Rząd przyjął nowy wskaźnik waloryzacji rent i emerytur w 2021 r. – 104,24 proc.; to wyższy wskaźnik niż zakładaliśmy, dodatkowy koszt dla budżetu państwa to miliard złotych – poinformował we wtorek premier Mateusz Morawiecki.
“Dziś na Radzie Ministrów przyjęliśmy nowy wskaźnik minimalnej waloryzacji emerytury o co najmniej 50 zł oraz wskaźnik waloryzacji rent i emerytur na rok 2021 – 104,24 proc. To wyższy wskaźnik niż zakładaliśmy jeszcze parę miesięcy temu. Dodatkowy koszt dla budżetu państwa polskiego to miliard złotych” – powiedział szef rządu na konferencji prasowej.

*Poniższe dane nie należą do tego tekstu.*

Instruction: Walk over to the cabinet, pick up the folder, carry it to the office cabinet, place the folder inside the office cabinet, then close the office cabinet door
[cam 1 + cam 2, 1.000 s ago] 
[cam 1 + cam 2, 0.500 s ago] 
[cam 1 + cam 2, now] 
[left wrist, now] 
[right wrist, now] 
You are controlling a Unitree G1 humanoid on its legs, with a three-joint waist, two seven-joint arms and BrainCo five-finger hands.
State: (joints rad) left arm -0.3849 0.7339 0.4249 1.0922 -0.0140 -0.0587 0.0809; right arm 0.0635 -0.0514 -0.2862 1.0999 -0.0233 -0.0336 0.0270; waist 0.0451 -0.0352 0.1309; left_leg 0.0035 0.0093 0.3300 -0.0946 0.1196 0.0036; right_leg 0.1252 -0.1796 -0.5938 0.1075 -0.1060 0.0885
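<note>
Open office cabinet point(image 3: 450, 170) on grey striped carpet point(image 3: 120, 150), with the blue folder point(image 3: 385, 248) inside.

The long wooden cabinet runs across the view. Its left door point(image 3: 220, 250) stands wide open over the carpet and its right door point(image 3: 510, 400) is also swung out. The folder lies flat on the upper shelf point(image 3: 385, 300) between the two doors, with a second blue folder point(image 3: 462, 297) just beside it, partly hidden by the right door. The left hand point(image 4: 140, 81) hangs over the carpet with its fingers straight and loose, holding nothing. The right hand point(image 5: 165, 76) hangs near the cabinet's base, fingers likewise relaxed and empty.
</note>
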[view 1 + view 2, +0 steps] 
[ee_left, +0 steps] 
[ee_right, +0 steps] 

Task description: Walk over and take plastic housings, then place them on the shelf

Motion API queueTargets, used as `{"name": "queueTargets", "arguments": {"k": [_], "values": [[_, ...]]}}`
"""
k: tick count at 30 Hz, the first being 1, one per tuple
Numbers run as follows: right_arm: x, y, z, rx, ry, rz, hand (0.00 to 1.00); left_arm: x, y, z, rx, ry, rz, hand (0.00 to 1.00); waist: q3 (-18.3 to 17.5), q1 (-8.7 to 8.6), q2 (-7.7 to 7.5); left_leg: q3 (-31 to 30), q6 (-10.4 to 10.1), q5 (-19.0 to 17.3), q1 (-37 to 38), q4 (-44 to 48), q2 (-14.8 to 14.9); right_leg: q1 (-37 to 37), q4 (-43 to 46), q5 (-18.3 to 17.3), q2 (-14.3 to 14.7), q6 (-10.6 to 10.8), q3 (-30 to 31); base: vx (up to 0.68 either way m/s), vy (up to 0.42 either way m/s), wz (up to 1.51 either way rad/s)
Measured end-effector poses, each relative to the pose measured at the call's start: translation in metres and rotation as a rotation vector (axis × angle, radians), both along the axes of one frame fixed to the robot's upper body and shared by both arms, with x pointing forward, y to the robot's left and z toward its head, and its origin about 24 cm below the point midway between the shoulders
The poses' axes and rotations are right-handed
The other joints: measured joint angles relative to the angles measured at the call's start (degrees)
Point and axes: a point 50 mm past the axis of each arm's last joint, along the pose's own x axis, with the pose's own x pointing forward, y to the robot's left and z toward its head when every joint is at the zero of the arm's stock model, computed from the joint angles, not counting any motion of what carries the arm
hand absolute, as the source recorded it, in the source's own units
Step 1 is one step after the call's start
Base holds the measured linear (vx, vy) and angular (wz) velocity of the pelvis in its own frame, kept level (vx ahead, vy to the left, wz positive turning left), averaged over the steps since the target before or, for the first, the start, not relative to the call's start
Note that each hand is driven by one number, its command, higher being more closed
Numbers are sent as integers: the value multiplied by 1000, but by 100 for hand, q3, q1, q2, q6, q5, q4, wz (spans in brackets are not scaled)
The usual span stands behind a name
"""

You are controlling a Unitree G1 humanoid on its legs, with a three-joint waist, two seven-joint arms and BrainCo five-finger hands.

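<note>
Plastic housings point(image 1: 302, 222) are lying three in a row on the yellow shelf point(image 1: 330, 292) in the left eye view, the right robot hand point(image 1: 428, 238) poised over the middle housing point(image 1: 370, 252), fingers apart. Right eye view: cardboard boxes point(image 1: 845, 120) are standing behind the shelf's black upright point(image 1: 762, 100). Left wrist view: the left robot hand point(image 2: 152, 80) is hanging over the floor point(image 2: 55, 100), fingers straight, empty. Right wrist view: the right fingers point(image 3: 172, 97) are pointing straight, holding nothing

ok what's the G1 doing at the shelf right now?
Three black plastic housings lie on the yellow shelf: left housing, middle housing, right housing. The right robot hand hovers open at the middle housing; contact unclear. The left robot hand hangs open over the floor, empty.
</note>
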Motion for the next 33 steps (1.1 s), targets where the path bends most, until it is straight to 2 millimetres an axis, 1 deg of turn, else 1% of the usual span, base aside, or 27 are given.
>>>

Rzeczywisty wskaźnik waloryzacji emerytur i rent jest znany po podaniu przez Prezesa Głównego Urzędu Statystycznego realnych wartości inflacji i wzrostu wynagrodzeń w 2020 r. Rząd prognozował, że wskaźnik ten wyniesie w tym roku 103,84 proc.
Sejm w połowie stycznia uchwalił nowelizację ustawy o emeryturach i rentach z Funduszu Ubezpieczeń Społecznych. Zgodnie z zastosowaną zasadą waloryzacji kwotowo-procentowej, od marca 2021 r. świadczenia zostałyby podwyższone o 3,84 proc., ale nie mniej niż o 50 zł brutto.
W ustawie zapisano jednak, że w przypadku gdy rzeczywisty wskaźnik waloryzacji będzie wyższy niż 104,16 proc. zostanie zastosowana waloryzacja procentowa.
Obecnie minimalna emerytura, renta z tytułu całkowitej niezdolności do pracy, renta rodzinna i renta socjalna wynoszą 1200 zł brutto. Renta z tytułu częściowej niezdolności do pracy to 900 zł brutto.
Emerytury i renty podlegają corocznie waloryzacji od 1 marca. Polega ona na pomnożeniu kwoty świadczenia i podstawy jego wymiaru przez wskaźnik waloryzacji. Jest to średnioroczny wskaźnik cen towarów i usług konsumpcyjnych w poprzednim roku kalendarzowym zwiększony o co najmniej 20 proc. realnego wzrostu przeciętnego wynagrodzenia w poprzednim roku.